The Washington State Senate took a historic step toward fixing the state’s notoriously regressive tax code when it approved a 9.9% income tax on earnings over $1 million. Incumbents will almost certainly tout that vote as evidence of their progressive credentials if left-wing challengers emerge in their upcoming elections. What they are less likely to highlight is the substantial corporate tax relief baked into the legislation.


On Monday, the Washington State Senate passed the millionaires tax 27-22, basically along partisan lines save three purple-district Democrats who voted no with Republicans. During the three hours of debate, Senate Democrats gushed over how the legislation will make Washington’s ass-backward tax code fairer for working people. But not once in those three hours did any Democrat mention the half billion dollar corporate handout built into the tax, let alone propose an amendment to remove it. 


The bill’s primary sponsor, Sen. Jamie Pedersen (D-Seattle), wrote his millionaires tax with a generous half billion corporate tax break tucked in. As passed by the Senate, the legislation ends a 0.5% tax surcharge on companies with more than $250 million in annual revenue a year early, in 2028 instead of 2029. Many critics see this as a favor designed to keep the corporate lobby’s attacks at bay, a political strategy Pedersen’s acknowledged in the press. 

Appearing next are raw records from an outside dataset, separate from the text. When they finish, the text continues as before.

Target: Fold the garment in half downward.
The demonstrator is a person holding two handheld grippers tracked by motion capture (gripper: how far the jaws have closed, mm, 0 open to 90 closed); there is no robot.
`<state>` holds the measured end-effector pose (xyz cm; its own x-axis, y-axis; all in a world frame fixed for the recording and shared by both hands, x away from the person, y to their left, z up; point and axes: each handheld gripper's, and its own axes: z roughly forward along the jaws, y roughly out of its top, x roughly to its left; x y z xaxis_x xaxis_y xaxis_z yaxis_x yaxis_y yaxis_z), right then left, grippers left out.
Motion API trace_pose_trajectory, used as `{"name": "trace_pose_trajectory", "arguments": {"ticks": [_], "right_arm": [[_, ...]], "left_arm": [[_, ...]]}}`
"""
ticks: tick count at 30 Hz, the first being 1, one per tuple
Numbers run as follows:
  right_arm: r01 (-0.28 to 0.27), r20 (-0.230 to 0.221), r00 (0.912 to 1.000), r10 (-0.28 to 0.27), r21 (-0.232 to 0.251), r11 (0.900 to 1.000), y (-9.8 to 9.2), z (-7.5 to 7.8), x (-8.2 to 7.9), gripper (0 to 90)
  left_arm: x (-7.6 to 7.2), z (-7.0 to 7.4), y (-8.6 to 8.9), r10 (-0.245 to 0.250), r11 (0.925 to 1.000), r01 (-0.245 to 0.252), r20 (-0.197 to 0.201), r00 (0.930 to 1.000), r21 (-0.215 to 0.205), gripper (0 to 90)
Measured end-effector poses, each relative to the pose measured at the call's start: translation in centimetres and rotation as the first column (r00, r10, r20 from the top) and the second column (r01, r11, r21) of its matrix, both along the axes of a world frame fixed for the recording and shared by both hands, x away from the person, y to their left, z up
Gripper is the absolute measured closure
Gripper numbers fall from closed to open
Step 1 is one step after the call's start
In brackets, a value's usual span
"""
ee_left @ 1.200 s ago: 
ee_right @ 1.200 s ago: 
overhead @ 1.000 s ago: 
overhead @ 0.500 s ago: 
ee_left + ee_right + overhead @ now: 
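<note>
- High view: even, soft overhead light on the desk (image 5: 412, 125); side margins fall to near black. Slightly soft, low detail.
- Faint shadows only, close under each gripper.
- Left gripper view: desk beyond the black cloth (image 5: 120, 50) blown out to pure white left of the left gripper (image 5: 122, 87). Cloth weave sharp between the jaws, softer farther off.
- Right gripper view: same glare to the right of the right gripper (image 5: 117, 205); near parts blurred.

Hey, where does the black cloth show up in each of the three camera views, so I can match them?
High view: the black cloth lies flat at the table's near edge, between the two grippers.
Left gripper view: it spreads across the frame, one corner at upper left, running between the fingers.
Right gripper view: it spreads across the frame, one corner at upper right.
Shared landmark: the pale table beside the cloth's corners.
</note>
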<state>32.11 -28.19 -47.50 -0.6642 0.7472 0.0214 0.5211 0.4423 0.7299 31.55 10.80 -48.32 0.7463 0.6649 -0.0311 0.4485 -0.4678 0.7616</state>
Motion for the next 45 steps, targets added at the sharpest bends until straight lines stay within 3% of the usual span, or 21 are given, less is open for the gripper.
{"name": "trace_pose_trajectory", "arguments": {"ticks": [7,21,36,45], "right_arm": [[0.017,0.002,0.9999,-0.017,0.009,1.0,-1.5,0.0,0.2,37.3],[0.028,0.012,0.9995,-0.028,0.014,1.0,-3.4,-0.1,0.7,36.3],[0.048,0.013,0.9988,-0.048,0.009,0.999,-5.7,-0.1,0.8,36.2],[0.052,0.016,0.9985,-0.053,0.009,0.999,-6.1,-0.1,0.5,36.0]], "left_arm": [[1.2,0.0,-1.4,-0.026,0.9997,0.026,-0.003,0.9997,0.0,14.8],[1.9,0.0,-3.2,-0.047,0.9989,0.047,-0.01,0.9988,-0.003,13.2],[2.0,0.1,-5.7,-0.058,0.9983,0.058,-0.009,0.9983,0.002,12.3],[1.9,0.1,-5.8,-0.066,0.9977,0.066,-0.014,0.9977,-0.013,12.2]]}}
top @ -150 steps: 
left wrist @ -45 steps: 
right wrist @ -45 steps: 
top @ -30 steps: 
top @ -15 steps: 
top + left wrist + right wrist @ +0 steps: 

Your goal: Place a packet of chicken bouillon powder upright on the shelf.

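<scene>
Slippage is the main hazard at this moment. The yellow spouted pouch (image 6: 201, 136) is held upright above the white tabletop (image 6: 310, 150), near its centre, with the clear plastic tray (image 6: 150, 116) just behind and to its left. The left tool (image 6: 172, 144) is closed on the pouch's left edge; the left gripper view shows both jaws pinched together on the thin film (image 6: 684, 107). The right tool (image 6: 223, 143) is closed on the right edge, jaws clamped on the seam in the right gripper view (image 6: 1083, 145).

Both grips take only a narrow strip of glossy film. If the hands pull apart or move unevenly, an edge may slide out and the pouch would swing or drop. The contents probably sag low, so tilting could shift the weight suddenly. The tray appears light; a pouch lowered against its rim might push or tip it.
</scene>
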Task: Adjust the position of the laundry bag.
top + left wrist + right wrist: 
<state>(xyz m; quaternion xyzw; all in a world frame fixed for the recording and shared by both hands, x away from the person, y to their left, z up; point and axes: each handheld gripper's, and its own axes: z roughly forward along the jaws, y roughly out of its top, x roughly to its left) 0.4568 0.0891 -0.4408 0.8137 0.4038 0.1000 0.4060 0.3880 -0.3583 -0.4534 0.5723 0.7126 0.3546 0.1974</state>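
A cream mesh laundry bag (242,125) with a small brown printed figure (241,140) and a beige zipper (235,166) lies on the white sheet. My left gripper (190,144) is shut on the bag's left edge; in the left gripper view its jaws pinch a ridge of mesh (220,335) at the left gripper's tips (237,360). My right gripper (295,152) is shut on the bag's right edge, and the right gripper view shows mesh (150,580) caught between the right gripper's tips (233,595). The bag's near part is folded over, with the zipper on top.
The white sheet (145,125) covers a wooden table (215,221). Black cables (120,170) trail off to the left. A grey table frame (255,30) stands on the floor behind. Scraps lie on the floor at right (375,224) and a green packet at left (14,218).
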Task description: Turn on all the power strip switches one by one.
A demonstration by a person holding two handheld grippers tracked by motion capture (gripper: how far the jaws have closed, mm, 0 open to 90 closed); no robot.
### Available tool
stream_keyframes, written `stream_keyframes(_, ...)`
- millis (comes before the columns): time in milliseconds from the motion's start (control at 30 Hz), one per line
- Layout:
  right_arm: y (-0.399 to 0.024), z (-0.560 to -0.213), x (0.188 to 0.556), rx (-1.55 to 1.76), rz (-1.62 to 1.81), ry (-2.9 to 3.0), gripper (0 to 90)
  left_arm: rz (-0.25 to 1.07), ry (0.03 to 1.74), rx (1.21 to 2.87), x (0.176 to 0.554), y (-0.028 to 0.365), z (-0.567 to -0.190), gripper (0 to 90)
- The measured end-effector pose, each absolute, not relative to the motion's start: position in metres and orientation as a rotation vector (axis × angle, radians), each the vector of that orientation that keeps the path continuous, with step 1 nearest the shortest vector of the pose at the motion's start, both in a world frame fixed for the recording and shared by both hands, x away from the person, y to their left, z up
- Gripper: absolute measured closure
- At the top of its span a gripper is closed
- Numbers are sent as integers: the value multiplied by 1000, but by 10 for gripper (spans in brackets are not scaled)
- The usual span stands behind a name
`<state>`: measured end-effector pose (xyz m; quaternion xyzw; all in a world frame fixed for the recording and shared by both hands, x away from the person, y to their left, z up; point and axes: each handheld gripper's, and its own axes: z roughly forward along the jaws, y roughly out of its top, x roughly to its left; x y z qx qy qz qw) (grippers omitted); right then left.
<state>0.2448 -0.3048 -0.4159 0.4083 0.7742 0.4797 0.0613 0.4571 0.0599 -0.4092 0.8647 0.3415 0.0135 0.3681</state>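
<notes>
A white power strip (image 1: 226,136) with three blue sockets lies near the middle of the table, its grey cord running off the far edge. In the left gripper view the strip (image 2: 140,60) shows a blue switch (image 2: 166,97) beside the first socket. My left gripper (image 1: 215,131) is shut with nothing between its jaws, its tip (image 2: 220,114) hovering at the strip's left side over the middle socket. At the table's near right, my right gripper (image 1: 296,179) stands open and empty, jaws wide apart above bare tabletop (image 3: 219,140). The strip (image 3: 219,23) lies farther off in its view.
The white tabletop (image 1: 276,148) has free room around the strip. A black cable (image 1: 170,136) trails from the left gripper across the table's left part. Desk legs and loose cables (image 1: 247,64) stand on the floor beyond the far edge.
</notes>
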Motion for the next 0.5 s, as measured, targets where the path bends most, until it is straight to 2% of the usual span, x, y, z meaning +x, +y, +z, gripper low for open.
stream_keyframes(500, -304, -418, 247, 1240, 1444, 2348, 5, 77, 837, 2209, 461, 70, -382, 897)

Losing out on half a billion dollars in tax revenue is a major blow. That’s half a billion that could have gone to education, affordable housing, childcare, or tax relief for working people to name a few of the Democrats purported priorities. And not a single Democrat was brave enough to propose an amendment to redirect the handout to working people or even challenge the assumption that the Democrats must appease the corporate lobby to pass the publicly popular millionaires tax.  


The only nod to the corporate carve-out during the entire three hours of debate came from Minority Leader John Braun (R-Centralia). Even then, he didn’t exactly criticize it, rather he made a trickle-down argument that the breaks provided tax relief ‘two or three steps removed’ from everyday Washingtonians.


It's worth noting that the Democrats made another concession to their quest for revenue in a larger dollar amount. Sen. Marko Liias (D-Shoreline) proposed an amendment that will partially rollback a sales tax on services the Legislature passed last year when their efforts to pass a wealth tax and a payroll tax failed. And it's not exactly the sales tax exemption of the working class as it mostly applies to business-to-business sales, including a sales tax on temporary staffing and consulting service. This will lose the State hundreds of millions in revenue a year in perpetuity unlike the surcharge sunset, which amounts to a one time loss. There was also no movement to stop that amendment on the floor and it passed.


There’s still time to amend the bill in the other chamber. It seems likely that House Democrats will take pointers from Gov. Bob Ferguson, who laid out his wishlist for how to spend the tax’s revenue in a press conference earlier this week. He wants about $1.9 billion or half of the revenue to go toward sales tax relief. But without apetite to raise more revenue with other new progressive taxes, that sets up a false choice between a fairer tax code for working people and the services many of them already depend on. But perhaps rabble rousers in the House will win back some dollars by dropping the corporate tax break tax rollback that their moderate colleagues seem to prefer remains out of the spotlight.